ASSIGNMENT: Retype the listing that follows, leaving nothing out.

DATA EXTRACT:
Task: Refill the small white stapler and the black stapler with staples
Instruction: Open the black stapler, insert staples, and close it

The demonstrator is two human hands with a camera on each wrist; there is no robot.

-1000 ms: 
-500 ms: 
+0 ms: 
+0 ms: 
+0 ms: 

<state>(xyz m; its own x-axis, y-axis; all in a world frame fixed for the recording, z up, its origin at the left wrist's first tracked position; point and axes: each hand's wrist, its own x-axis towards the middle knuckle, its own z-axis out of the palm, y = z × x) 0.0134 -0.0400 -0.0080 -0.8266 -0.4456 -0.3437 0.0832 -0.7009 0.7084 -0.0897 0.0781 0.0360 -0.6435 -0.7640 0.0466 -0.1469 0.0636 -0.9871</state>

ANSWER FOR THIS EXERCISE:
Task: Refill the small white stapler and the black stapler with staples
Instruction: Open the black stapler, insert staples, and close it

The demonstrator is two human hands with a camera on each wrist; there is no robot.

-1000 ms: 
-500 ms: 
+0 ms: 
+0 ms: 
+0 ms: 

<state>(xyz m; its own x-axis, y-axis; all in a world frame fixed for the recording, z up, its origin at the left wrist's first tracked position; point and axes: each hand's wrist, its own x-axis towards the middle knuckle, its own z-axis out of the palm, y = z × x) 0.0134 -0.0400 -0.0080 -0.8266 -0.4456 -0.3437 0.0832 -0.7009 0.7084 -0.0897 0.0781 0.0360 -0.6435 -0.7640 0.0466 -0.1469 0.0636 -0.9871</state>

No more output is given for this exercise.